Depoimentos colhidos pela PF e dados telemáticos obtidos na investigação apontam que ela centralizava o controle da destinação de recursos e mantinha registros internos que indicam redirecionamentos, alguns feitos até por anotações manuscritas que resultavam na mudança de municípios beneficiados.

Mariangela Fialek, ex-chefe da assessoria especial de Arthur Lira na Câmara dos Deputados.

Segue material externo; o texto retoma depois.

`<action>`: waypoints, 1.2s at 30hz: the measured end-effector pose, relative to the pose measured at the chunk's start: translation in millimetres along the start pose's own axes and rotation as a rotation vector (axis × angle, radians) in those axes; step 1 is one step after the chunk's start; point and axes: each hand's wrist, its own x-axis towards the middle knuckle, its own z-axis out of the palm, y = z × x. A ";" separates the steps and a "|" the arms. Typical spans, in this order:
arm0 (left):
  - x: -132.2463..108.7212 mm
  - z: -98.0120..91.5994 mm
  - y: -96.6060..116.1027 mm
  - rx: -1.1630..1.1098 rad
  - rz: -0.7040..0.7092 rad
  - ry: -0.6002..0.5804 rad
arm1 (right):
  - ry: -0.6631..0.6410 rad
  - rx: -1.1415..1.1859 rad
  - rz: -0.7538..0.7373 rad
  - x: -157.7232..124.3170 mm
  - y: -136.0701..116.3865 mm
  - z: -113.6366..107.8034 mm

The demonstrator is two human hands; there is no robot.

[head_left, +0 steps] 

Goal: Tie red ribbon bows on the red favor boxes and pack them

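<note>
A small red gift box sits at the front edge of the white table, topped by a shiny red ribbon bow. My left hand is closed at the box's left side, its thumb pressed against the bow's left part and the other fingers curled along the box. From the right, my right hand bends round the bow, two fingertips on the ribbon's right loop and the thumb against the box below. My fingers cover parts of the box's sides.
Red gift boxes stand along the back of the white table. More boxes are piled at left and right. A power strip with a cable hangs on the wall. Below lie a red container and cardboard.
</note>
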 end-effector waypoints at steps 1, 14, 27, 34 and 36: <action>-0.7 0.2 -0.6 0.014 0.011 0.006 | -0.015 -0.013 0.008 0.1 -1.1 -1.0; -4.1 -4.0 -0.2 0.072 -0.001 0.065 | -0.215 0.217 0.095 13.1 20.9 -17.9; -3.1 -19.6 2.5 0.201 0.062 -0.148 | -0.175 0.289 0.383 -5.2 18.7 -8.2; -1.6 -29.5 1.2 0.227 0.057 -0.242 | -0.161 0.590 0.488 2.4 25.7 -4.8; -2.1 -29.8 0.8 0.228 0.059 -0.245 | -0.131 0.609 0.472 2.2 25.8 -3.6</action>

Foto: Reprodução LinkedIn

Mariângela teve o gabinete na Câmara e sua residência vasculhados nesta manhã e foi afastada de qualquer atividade envolvendo emendas por ordem do STF.

Arthur Lira não é alvo da operação, mas seu nome aparece diversas vezes na decisão, associado a episódios relatados por parlamentares que descrevem pressões, interferências e listas enviadas “da Presidência” por meio da assessora. A defesa do deputado não se manifestou até a última atualização desta nota.

A PF apura possíveis crimes de peculato, falsidade ideológica, uso de documento falso e corrupção no manejo das emendas parlamentares.